Friday, March 23, 2012

Expecting too much?

This week in town they are celebrating Seniors Week. There's been lots of activities for the older members of the community and each school, preschool, day care has had an event on for them to attend also. Muddy Hubby's Grandma is well and truly ensconced in the social activities in town, she's a member of several community groups, and attends church every Sunday and is always one of the first to sign up for trips away to different parts of Australia. In other words, for 84 she's a real goer!

Muddy Great Grandma has 26 great grandchildren, lots of whom live away, but for her my Muddy Organiser is the first one to go to school in the town where she lives, the first one where she can actually go to events that are held at school, with minimal effort, just a 2 min drive down the street.

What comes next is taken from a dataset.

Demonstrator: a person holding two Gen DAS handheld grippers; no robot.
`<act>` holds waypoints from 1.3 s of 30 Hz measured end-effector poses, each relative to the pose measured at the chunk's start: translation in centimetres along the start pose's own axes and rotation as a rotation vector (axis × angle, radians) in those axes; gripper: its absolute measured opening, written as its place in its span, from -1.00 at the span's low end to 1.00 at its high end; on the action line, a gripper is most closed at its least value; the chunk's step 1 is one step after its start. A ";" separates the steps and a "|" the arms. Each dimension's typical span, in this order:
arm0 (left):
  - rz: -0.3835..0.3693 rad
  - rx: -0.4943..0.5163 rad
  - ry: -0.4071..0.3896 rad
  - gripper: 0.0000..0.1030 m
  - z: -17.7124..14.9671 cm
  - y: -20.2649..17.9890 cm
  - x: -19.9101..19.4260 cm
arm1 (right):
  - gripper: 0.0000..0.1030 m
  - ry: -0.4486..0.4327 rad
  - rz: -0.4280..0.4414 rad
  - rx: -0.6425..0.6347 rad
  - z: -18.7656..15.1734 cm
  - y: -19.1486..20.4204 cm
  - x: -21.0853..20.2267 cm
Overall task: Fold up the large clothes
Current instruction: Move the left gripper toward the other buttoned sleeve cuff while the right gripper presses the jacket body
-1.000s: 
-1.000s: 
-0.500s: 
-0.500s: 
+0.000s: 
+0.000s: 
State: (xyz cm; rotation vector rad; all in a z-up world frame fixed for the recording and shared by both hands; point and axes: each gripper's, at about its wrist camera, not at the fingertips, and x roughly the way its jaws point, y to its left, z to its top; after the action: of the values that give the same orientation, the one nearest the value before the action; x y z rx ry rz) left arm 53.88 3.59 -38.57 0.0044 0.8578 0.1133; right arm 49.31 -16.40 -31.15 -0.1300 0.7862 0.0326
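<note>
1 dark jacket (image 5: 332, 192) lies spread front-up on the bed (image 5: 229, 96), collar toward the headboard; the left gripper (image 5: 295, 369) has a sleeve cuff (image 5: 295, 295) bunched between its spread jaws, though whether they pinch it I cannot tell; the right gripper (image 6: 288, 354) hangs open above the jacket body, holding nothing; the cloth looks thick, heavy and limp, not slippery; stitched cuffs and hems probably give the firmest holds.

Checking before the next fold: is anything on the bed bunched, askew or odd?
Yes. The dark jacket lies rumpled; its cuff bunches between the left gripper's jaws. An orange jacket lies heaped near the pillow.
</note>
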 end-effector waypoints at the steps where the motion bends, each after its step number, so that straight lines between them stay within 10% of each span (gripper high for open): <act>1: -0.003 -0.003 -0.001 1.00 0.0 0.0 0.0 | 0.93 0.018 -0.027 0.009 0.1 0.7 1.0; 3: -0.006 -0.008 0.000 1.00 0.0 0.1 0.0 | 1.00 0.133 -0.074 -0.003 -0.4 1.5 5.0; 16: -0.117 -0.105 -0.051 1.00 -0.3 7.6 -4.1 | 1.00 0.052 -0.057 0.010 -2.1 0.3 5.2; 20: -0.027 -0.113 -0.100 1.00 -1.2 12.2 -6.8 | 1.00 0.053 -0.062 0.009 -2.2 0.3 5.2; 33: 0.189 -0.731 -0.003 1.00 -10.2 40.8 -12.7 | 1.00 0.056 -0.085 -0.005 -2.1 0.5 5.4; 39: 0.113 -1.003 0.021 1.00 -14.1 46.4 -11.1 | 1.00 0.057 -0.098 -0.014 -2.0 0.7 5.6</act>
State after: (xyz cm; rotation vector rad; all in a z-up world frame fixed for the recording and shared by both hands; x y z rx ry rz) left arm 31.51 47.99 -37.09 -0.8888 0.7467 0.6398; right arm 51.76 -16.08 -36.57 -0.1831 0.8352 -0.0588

So I rang last week and left a message with the details for Grandparents day, she was away on a trip, so I called the night before to make sure she got the message. I was informed that she wouldn't be coming because 'I want to stay home and clean my house'. This is the first grandparents day she has ever been invited to and her response to me was a little blunt and a little disheartening.

I know I probably got my hopes up expecting her to say yes to her first grandparents day as a great grandma, but I know if I was in her position I'd jump at the chance. Am I expecting too much, should I have not invited her, because it's not fair if she comes to my Muddy Organiser's events but doesn't make it to the other great grandkids? Maybe it's that she's over the grandkid thing, she was grandma to 19 grandkids and now for the great grandkids she's more interested in doing some things for herself?

Muddy Hubby tells me to 'get over it' and my Muddy Mother-in-law's response was 'she didn't have to be so blunt about it'. Given I don't have any grandparents left I have kids of adopted her as my Grandma, so I thought she'd be as keen as my grandparents would have been. I think maybe next time I have to lower my expectations, at least then Muddy Hubby won't have to listen to me whinge if my expectations aren't met!

Anyway, now that I've had my whinge, I did take a couple of photos, but my Muddy Organiser was concentrating so hard on her teacher's instructions to 'stand up straight and keep you hands behind your back' that she did not smile once during their concert, only after they had finished.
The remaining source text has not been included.